Aus:
Johann Wolfgang von Goethe, Aus meinem Leben. Dichtung und Wahrheit. Erster Theil.
Tübingen 1811

Man hatte zu der Zeit noch keine Bibliotheken für Kinder veranstaltet. Die Alten hatten selbst noch kindliche Gesinnungen, und fanden es bequem, ihre eigene Bildung der Nachkommenschaft mitzutheilen.

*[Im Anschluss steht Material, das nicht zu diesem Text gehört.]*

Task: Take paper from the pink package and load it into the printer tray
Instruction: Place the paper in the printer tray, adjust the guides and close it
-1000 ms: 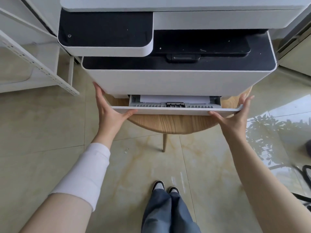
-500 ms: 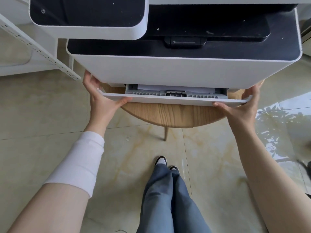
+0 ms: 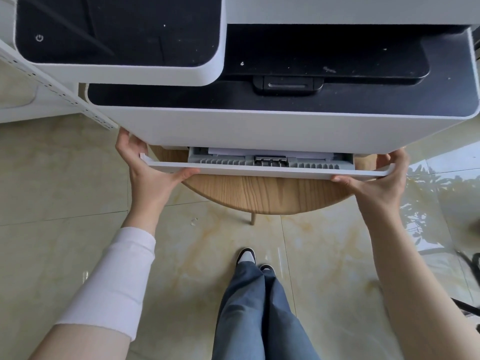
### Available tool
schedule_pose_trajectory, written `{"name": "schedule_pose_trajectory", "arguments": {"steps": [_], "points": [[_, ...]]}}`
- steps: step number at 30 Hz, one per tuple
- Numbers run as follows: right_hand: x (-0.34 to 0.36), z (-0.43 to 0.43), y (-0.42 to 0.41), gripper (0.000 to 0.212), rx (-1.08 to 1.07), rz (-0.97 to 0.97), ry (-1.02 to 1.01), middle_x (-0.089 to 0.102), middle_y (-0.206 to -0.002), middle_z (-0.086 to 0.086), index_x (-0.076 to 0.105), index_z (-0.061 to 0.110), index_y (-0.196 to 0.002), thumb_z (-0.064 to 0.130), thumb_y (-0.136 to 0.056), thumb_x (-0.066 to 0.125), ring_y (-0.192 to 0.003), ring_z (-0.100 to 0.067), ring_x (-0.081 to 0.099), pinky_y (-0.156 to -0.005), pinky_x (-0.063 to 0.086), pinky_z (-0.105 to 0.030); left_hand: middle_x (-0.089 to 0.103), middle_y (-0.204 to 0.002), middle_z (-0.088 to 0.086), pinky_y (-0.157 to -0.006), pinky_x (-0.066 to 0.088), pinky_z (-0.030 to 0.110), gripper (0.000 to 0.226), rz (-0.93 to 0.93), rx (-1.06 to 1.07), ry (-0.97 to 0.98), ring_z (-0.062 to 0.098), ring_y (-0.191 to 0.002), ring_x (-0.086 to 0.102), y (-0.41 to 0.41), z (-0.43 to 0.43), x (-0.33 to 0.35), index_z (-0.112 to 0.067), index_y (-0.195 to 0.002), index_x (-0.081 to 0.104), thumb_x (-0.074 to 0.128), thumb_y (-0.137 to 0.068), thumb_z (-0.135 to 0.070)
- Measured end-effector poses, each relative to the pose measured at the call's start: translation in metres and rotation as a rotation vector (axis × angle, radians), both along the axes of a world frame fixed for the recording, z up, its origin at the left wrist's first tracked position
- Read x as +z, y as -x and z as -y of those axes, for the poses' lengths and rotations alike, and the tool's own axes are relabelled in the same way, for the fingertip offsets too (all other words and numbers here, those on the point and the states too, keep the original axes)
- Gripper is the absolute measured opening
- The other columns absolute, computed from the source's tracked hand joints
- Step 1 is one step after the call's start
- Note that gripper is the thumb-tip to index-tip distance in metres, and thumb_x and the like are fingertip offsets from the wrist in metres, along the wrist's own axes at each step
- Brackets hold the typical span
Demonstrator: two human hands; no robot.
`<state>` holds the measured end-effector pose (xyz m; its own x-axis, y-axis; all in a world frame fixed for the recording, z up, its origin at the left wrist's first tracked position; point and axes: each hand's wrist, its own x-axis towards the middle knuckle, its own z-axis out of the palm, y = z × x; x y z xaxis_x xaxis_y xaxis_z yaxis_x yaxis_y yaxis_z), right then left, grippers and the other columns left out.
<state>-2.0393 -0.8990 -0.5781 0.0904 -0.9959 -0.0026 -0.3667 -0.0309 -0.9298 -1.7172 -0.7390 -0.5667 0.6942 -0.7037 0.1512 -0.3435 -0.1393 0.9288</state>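
Paper (image 3: 270, 153) already lay in the tray (image 3: 267, 170), which stood almost fully home under the printer (image 3: 259, 131), so by my reading only the last push remained. Left hand (image 3: 148, 172) and right hand (image 3: 376, 180) each gripped an end of the tray's front lip. Compared with a second before, less tray showed and the view sat closer.
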Motion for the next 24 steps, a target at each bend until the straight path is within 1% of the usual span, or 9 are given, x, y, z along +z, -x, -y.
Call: {"name": "schedule_pose_trajectory", "arguments": {"steps": [3, 6, 8, 10, 14, 16, 18, 20, 24], "points": [[-0.002, 0.001, 0.001, 0.094, -0.013, -0.009, 0.007, 0.040, -0.099, 0.022, 0.040, 0.020, -0.120, 0.034, -0.040, 0.088, -0.088, 0.018, 0.041, -0.081, 0.035, -0.001, 0.028, -0.145, 0.017, -0.114, 0.030, 0.045, 0.120, -0.005, 0.001, 0.004, 0.020, -0.133, 0.036, 0.000, 0.000, -0.002, -0.004, -0.138, 0.006, 0.090, -0.054, -0.021], [-0.001, 0.002, -0.007, 0.087, -0.066, 0.026, 0.018, 0.038, -0.094, 0.021, 0.038, 0.024, -0.108, 0.043, -0.037, 0.085, -0.088, 0.006, 0.042, -0.080, 0.038, -0.009, 0.033, -0.141, 0.019, -0.111, 0.034, 0.040, 0.115, 0.004, 0.028, 0.030, 0.021, -0.129, 0.041, 0.002, 0.004, -0.001, -0.001, -0.136, 0.010, 0.089, -0.055, -0.022], [0.000, 0.005, -0.015, 0.079, -0.117, 0.109, 0.008, 0.040, -0.092, 0.017, 0.038, 0.027, -0.100, 0.041, -0.038, 0.084, -0.087, -0.005, 0.044, -0.078, 0.040, -0.015, 0.036, -0.139, 0.021, -0.110, 0.036, 0.041, 0.111, -0.001, 0.065, 0.060, 0.023, -0.127, 0.043, 0.003, 0.010, -0.001, 0.003, -0.133, 0.014, 0.089, -0.055, -0.023], [-0.001, 0.008, -0.020, 0.074, -0.146, 0.205, 0.002, 0.043, -0.092, 0.013, 0.036, 0.031, -0.093, 0.035, -0.039, 0.086, -0.087, -0.007, 0.047, -0.076, 0.042, -0.015, 0.037, -0.139, 0.019, -0.109, 0.037, 0.039, 0.109, -0.026, 0.099, 0.081, 0.022, -0.126, 0.044, 0.001, 0.015, -0.002, 0.004, -0.131, 0.017, 0.090, -0.055, -0.022], [-0.003, 0.010, -0.023, 0.074, -0.151, 0.272, 0.006, 0.047, -0.095, 0.012, 0.036, 0.030, -0.093, 0.030, -0.039, 0.087, -0.090, -0.003, 0.051, -0.076, 0.043, -0.011, 0.041, -0.138, 0.012, -0.108, 0.040, 0.032, 0.101, -0.070, 0.133, 0.053, 0.015, -0.124, 0.047, -0.003, 0.017, -0.005, -0.011, -0.130, 0.030, 0.090, -0.051, -0.029], [-0.005, 0.011, -0.023, 0.074, -0.170, 0.277, 0.006, 0.048, -0.095, 0.014, 0.036, 0.029, -0.092, 0.031, -0.038, 0.087, -0.092, -0.006, 0.053, -0.078, 0.045, -0.013, 0.042, -0.135, 0.013, -0.105, 0.043, 0.033, 0.092, -0.064, 0.159, 0.032, 0.016, -0.122, 0.049, -0.004, 0.018, -0.007, -0.023, -0.122, 0.038, 0.089, -0.048, -0.040], [-0.005, 0.012, -0.023, 0.075, -0.182, 0.266, 0.003, 0.049, -0.096, 0.014, 0.036, 0.031, -0.091, 0.031, -0.037, 0.088, -0.097, -0.011, 0.054, -0.082, 0.047, -0.019, 0.043, -0.133, 0.013, -0.104, 0.044, 0.035, 0.083, -0.065, 0.179, 0.021, 0.018, -0.120, 0.049, -0.005, 0.019, -0.009, -0.034, -0.113, 0.040, 0.089, -0.046, -0.042], [-0.005, 0.014, -0.023, 0.075, -0.189, 0.234, 0.002, 0.048, -0.097, 0.014, 0.035, 0.033, -0.090, 0.030, -0.038, 0.089, -0.099, -0.013, 0.053, -0.084, 0.048, -0.025, 0.043, -0.133, 0.012, -0.103, 0.044, 0.036, 0.084, -0.074, 0.196, 0.018, 0.018, -0.121, 0.049, -0.007, 0.020, -0.011, -0.034, -0.112, 0.040, 0.090, -0.045, -0.041], [-0.004, 0.018, -0.024, 0.074, -0.218, 0.193, -0.009, 0.046, -0.097, 0.013, 0.033, 0.033, -0.087, 0.029, -0.038, 0.089, -0.100, -0.012, 0.051, -0.085, 0.049, -0.027, 0.044, -0.132, 0.009, -0.101, 0.046, 0.035, 0.087, -0.096, 0.234, 0.022, 0.015, -0.118, 0.050, -0.006, 0.023, -0.012, -0.026, -0.112, 0.037, 0.089, -0.043, -0.036]]}}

Außer dem Orbis pictus des Amos Comenius kam uns kein Buch dieser Art in die Hände; aber die große Foliobibel, mit Kupfern von Merian, ward häufig von uns durchblättert; Gottfrieds Chronik, mit Kupfern desselben Meisters, belehrte uns von den merkwürdigsten Fällen der Weltgeschichte; die Acerra philologica that noch allerlei Fabeln, Mythologien und Seltsamkeiten hinzu; und da ich gar bald die Ovidschen Verwandlungen gewahr wurde, und besonders die ersten Bücher fleißig studirte: so war mein junges Gehirn schnell genug mit einer Masse von Bildern und Begebenheiten, von bedeutenden und wunderbaren Gestalten und Ereignissen angefüllt, und ich konnte niemals lange Weile haben, indem ich mich immerfort beschäftigte, diesen Erwerb zu verarbeiten, zu widerholen, wieder hervorzubringen.
Einen frömmern sittlichern Effect, als jene mitunter rohen und gefährlichen Alterthümlichkeiten, machte Fenelons Telemach, den ich erst nur in der Neukirchischen Übersetzung kennen lernte, und der, auch so unvollkommen überliefert, eine gar süße und wohlthätige Wirkung auf mein Gemüth äußerte. Daß Robinson Crusoe sich zeitig angeschlossen, liegt wohl in der Natur der Sache; daß die Insel Felsenburg nicht gefehlt habe, läßt sich denken. Lord Ansons Reise um die Erde verband das Würdige der Wahrheit mit dem Phantasiereichen des Mährchens, und indem wir diesen trefflichen Seemann mit den Gedanken begleiteten, wurden wir weit in alle Welt hinausgeführt, und versuchten ihm mit unsern Fingern auf dem Globus zu folgen. Nun sollte mir auch noch eine reichlichere Ernte bevorstehen, indem ich an eine Masse Schriften gerieth, die zwar in ihrer gegenwärtigen Gestalt nicht vortrefflich genannt werden können, deren Inhalt jedoch uns manches Verdienst voriger Zeiten in einer unschuldigen Weise näher bringt.